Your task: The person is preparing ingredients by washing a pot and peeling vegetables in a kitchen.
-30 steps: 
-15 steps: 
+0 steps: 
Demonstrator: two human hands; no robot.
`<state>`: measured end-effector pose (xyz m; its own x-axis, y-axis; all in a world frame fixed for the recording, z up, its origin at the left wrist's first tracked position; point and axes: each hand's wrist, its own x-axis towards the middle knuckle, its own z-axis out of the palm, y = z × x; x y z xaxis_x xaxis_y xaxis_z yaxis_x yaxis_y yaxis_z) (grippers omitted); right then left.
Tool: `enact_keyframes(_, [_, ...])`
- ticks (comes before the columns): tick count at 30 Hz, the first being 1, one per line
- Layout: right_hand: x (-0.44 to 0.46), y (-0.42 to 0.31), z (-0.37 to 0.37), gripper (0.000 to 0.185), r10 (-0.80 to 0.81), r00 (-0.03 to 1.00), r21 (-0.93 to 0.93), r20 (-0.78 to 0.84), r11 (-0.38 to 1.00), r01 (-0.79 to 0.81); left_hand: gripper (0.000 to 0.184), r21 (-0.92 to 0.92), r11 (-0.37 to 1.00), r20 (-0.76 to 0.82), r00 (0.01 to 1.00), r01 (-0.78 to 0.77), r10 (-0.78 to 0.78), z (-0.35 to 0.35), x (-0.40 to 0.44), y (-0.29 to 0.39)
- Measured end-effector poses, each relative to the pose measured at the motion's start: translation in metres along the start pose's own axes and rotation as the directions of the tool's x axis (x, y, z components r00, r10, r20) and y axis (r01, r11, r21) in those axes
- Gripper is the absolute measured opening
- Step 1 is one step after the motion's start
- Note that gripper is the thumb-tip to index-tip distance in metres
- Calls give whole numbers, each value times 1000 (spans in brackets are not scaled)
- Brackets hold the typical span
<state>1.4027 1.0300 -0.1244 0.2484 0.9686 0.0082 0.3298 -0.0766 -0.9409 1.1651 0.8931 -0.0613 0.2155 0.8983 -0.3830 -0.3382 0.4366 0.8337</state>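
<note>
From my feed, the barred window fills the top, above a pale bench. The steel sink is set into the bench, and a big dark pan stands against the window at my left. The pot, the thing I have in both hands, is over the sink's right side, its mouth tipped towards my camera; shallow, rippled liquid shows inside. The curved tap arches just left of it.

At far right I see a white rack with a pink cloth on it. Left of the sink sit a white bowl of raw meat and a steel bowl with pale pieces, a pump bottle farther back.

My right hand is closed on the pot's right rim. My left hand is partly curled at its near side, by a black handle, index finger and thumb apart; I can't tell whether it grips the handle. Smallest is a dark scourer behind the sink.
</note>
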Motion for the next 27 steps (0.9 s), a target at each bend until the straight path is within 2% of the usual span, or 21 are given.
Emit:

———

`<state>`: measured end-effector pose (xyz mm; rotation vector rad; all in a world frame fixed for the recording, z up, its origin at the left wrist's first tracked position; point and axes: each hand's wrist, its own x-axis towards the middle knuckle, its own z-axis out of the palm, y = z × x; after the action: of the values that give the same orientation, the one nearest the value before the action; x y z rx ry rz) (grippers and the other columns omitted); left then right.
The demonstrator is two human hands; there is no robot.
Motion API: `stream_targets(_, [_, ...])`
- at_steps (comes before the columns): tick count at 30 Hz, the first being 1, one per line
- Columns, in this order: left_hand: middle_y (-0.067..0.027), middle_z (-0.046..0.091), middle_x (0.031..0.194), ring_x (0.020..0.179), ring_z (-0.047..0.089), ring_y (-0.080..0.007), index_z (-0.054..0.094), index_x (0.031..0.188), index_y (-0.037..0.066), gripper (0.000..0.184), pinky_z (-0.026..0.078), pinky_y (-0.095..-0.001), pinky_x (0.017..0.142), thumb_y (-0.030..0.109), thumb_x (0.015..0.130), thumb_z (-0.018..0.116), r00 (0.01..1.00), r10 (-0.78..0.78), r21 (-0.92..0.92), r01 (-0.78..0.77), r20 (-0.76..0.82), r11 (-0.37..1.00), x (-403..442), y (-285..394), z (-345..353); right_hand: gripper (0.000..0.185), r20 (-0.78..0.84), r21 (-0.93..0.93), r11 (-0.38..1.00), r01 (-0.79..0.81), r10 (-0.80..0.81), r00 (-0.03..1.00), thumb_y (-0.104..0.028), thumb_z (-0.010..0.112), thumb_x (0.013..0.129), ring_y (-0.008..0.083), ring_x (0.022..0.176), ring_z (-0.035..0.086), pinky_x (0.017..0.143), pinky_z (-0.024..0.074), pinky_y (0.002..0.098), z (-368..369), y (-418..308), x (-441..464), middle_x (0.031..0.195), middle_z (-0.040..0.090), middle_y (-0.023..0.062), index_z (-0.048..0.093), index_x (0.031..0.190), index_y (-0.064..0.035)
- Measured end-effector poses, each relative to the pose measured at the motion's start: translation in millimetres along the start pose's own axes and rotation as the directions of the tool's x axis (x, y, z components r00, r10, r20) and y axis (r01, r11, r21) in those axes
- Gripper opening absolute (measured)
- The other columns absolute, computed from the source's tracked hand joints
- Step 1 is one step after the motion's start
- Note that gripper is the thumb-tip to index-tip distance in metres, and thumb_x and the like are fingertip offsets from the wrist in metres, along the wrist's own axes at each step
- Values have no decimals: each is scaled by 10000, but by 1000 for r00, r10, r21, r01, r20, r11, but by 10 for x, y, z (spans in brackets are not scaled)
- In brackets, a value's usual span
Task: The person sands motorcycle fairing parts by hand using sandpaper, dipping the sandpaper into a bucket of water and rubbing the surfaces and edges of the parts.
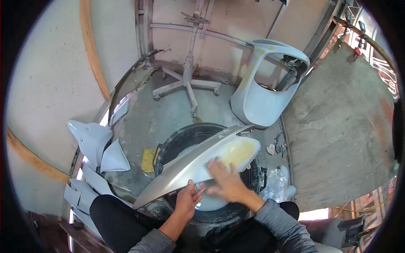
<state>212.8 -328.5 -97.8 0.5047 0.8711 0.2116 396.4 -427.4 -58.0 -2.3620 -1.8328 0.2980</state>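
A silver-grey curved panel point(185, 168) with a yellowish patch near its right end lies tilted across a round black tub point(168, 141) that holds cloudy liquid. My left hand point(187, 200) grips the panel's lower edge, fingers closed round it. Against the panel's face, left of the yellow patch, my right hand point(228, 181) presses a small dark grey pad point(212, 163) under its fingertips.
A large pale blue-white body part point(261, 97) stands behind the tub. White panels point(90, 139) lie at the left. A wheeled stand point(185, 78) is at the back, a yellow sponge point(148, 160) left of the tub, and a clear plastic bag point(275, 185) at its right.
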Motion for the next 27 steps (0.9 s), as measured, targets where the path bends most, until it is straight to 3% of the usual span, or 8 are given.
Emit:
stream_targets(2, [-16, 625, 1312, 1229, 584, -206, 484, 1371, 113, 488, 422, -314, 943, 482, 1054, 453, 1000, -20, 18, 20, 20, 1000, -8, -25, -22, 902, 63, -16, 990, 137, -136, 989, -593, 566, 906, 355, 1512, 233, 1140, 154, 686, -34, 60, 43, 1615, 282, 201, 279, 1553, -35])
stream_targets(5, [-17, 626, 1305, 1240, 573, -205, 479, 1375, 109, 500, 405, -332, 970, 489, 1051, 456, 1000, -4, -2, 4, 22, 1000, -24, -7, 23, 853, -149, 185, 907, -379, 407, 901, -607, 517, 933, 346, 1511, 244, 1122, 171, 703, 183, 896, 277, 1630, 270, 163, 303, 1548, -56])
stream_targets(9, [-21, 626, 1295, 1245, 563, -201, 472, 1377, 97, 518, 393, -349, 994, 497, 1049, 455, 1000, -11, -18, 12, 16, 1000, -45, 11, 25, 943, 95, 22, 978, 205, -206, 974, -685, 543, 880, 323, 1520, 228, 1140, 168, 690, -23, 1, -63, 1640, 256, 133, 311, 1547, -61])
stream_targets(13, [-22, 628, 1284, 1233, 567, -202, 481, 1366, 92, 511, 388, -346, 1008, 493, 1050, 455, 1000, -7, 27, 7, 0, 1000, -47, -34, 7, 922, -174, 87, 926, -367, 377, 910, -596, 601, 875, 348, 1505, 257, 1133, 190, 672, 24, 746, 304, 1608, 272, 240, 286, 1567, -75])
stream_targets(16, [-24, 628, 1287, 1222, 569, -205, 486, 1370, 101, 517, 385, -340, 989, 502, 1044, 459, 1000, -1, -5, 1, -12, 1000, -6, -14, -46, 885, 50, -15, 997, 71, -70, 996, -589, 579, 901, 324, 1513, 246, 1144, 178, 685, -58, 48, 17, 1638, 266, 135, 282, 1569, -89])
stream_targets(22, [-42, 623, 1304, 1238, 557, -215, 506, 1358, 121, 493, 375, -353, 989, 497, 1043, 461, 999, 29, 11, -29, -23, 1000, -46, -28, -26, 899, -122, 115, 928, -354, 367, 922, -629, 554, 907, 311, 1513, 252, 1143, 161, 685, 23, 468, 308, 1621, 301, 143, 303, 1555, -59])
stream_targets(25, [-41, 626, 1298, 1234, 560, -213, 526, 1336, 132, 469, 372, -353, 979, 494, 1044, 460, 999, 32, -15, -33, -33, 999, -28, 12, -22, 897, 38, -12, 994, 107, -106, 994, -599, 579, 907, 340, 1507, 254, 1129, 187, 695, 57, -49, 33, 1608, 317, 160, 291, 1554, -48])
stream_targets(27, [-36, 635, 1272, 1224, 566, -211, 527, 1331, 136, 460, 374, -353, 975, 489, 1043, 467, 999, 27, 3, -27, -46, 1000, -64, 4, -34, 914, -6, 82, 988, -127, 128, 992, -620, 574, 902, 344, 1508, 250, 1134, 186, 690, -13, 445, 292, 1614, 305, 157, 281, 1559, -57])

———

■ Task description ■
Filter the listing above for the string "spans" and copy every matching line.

■ Result below ■
- Calls give whole numbers, each value times 1000 (spans in brackets are not scaled)
- Values have no decimals: each is scaled by 10000, but by 1000 for r00, r10, r21, r01, r20, r11, but by 10 for x, y, z (spans in brackets are not scaled)

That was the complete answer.